Tout ceci participe à la création de stéréotypes et de modèles qui perdurent, constituant une pensée dominante, qui oriente les politiques publiques. Si certains stéréotypes sont démasqués, ils n’en ont pas disparu pour autant et l’histoire a prouvé comment l’argumentation neuro-pharmacologique a pu servir la propagande et renforcer certains des mythes les plus tenaces en fonction des aléas sociaux, économiques ou politiques.

"Once an addict, always an addict ! "
Autre moment fort, la présentation du sociologue anglais Ross Coomber, "Drogues et peurs : la persistance des mythes dans la construction des problèmes de drogues". Les pires clichés devenant des vérités indiscutables pour le commun du peuple, beaucoup s’imaginent encore qu’il suffit de goûter une seule fois à l’héroïne ou au crack pour se retrouver définitivement "accro". Du coup, les plus fragiles intériorisent ces clichés et l’addiction est assimilée à une sentence fatale : "Once an addict, always an addict !" Pas d’espoir de rédemption - au mieux, de la compassion.

Et que dire du mythe du perfide dealer prédateur qui dispense gratuitement de la drogue à la sortie des écoles afin d’asservir de petits innocents avec le fameux cannabis vingt fois plus fort et addictogène qu’avant ? Lorsqu’il est question des enfants, seul compte l’impact émotionnel. Il n’est plus de raisonnement possible, la peur est distillée, la menace identifiée, et la société mûre pour accepter une politique publique pathologisante que les plus radicaux peuvent instrumentaliser en dogmatisant prévention, réduction des risques, traitements et répression.

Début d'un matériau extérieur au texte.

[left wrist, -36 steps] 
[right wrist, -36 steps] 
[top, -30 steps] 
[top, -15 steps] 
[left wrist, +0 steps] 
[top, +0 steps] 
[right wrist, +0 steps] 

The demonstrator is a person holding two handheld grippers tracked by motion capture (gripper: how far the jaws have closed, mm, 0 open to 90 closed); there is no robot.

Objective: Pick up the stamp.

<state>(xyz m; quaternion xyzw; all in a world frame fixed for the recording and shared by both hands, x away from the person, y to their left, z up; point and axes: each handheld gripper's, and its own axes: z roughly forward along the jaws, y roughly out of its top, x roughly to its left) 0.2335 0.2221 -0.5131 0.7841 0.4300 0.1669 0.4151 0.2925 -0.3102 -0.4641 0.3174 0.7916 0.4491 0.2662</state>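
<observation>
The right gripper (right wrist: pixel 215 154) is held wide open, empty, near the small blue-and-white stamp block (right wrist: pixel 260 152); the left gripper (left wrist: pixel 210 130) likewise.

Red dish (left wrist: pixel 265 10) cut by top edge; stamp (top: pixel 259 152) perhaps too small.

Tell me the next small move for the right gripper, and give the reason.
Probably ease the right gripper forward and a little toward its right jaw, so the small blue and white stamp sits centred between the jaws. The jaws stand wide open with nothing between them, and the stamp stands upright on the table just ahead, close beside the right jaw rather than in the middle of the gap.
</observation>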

Réalise-t-on à quel point l’exclusion, la déviance et le pathos sont fréquemment le message le plus fort que les "drogués" perçoivent dans nos regards ? Que celui-ci soit méprisant, réprobateur ou compassionnel, le "drogué" y puise les éléments sur lesquels il construit une identité de transgresseur avec sa démesure, mais néanmoins positive à ses yeux. Les regards que nous portons sur lui le confortent aussi dans son personnage de victime, de malade souffrant de la dépendance, (souvent avec des stigmates) pouvant justifier de la mansuétude. Une identité de perdant déresponsabilisante, mais avec un soupçon de gloire. Car c’est aussi un statut de bouc émissaire, voire de victime expiatoire.

Ainsi la cohésion sociale est préservée et cimentée grâce à l’image anxiogène mais aussi fascinante exercée par ce produit inerte, somme toute très banal, qui s’appelle "la drogue" et qu’on trouve contre quelques euros au coin de bien des rues.



1 Paris, 11-13 décembre 2008
2 Patient : vient du latin patiens, participe présent du verbe déponent pati, signifiant "celui qui endure". Mais le terme véhicule aussi une idée de passivité, de soumission à l’autorité médicale.
3 Théorie de l’escalade : Théorie souvent avancée comme quoi le cannabis mène à l’héroïne car la majorité des héroïnomanes a commencé par le cannabis. Alors que seuls 2 à 3% des fumeurs de cannabis touchent un jour à l’héroïne.
4 Il arrive que des toxicomanes sevrés durant leur séjour en prison soient réintoxiqués avec des médicaments de substitution opiacés bien qu’ils ne soient plus dépendants. Cela peut, dans certains cas, leur permettre de bénéficier plus facilement d’une liberté provisoire, conditionnelle... et les protéger d’une overdose d’opiacés et éventuellement d’un recours à des opiacés illégaux.